There is the morning coffee, reading and writing and wiling away the hour(s).  And there are practical things like preparing for the arrival of the maids which seems a hideous chore any more.  I strip the bed and get the bedding in the washer.  I walk through the rooms picking up books and remotes and cameras and projectors, etc., and putting them in their places.  I put away the things littering the kitchen countertop and take a look at the mail I haven't looked at all week.  And when the bedding is in the drier, I dress for the gym.  

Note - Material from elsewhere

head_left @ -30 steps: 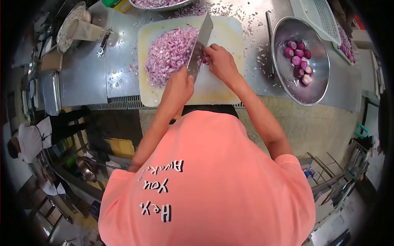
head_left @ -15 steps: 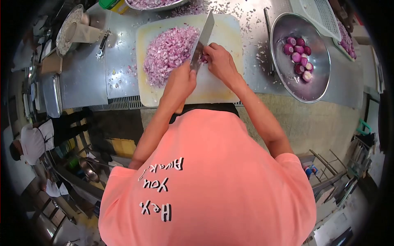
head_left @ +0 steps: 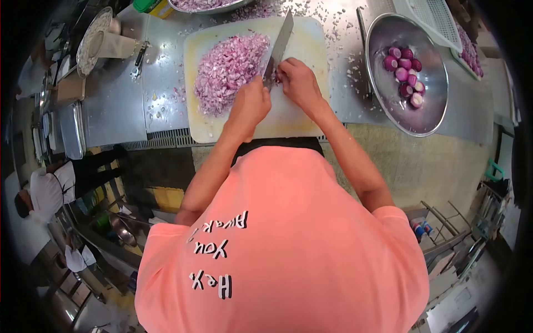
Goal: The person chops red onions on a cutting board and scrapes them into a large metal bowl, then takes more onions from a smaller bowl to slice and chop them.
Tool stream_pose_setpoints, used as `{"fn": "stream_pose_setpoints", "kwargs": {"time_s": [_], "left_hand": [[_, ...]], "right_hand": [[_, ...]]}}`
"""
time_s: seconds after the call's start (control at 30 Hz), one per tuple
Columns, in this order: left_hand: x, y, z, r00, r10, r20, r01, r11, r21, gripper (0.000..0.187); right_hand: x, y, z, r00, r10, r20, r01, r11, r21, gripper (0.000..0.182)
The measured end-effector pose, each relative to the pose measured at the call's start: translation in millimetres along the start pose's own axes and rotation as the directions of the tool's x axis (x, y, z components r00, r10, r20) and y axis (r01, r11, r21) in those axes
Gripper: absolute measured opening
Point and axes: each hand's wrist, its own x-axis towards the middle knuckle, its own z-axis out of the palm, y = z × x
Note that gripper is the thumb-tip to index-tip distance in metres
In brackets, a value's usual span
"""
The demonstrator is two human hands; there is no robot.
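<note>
My left hand [head_left: 251,108] is closed around the handle of a large knife [head_left: 280,49], whose blade points up and away across the white cutting board [head_left: 302,119]. My right hand [head_left: 301,84] has its fingers bent over a small piece of red onion [head_left: 277,80], close beside the blade. The fingers hide most of that piece. A heap of chopped red onion [head_left: 227,72] covers the board's left half, next to the knife.
To the right, a steel bowl [head_left: 383,105] holds several peeled red onions [head_left: 405,64]. Behind it is a white plastic basket [head_left: 436,22]. Another bowl [head_left: 216,9] of chopped onion stands at the back. Onion bits litter the steel table [head_left: 347,105]. A person [head_left: 53,186] is at far left.
My left hand and the knife have shifted slightly up and to the right, and the handle end below the hand has gone from sight. My right hand stays at the onion piece.
</note>
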Motion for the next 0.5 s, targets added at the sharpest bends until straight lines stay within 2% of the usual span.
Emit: {"fn": "stream_pose_setpoints", "kwargs": {"time_s": [0.1, 0.17, 0.2, 0.3, 0.4, 0.5], "left_hand": [[-7, 2, -19, 1.000, 0.013, 0.023, -0.012, 0.999, -0.039, 0.019], [-16, -5, -10, 0.999, -0.047, 0.020, 0.045, 0.994, 0.103, 0.021], [-15, -8, -6, 0.998, -0.054, 0.031, 0.051, 0.994, 0.099, 0.021], [0, -13, -9, 0.999, 0.046, 0.005, -0.046, 0.992, 0.116, 0.026], [-13, -3, -21, 1.000, -0.012, 0.011, 0.011, 0.997, 0.079, 0.018], [0, -11, 0, 0.999, 0.037, 0.020, -0.039, 0.996, 0.081, 0.019]], "right_hand": [[-2, 2, -1, 0.999, 0.029, -0.027, -0.027, 0.997, 0.070, 0.012], [-10, 2, 2, 0.995, 0.074, -0.066, -0.067, 0.993, 0.101, 0.015], [-14, 1, 4, 0.995, 0.085, -0.057, -0.079, 0.992, 0.100, 0.015], [-6, -2, 6, 0.995, 0.017, -0.099, -0.013, 0.999, 0.034, 0.014], [0, -6, 10, 0.995, 0.070, -0.065, -0.066, 0.996, 0.061, 0.014], [-5, -12, 9, 0.993, 0.115, -0.031, -0.113, 0.992, 0.058, 0.012]]}}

The gym.  There lay my social life.  Tennessee is back looking worn with work and worry.  But the returning coeds on summer break seemed to give him a lift.  Little Porsche wants to be an athletic trainer, comes from a monied home, goes to a school for the elite.  Rosy cheeked and polite, she works out ferociously while checking the mirrors to see who is noticing.  A group of girls in short shorts and long t'shirts are catching up in the corner.  Tennessee smiles more.  One of the girls who used to manage the front counter is working out.  She looks and sounds like Scarlet Johansson with the butt of Nicki Minaj.  It is her birthday.  She has turned 26.  Tennessee is running circles.  I tell her she just aged out.  I try not to seem interested in these women, but Tennessee is at the filling station.  It's O.K.  They like him.  The mother of one of the girls in the gym speaks to me.  We have been recently introduced.  In her early fifties, I would guess, a stewardess who flies to the European capitals, she works out intensely battling the inevitable temporal insults we all endure.  She is nice, very friendly.  She tells me I'm funny, that women like that.  I laugh and don't say it doesn't seem to be helping so as to not to lead her to think I am fishing.  She asks me if I was ever married.  She says she would never get married again.  She likes her freedom, likes not having to report or answer, likes doing or not doing whatever she likes.  There is nothing more attractive than a woman with her own house, I say.  She smiles.  Yea. . . I'm funny.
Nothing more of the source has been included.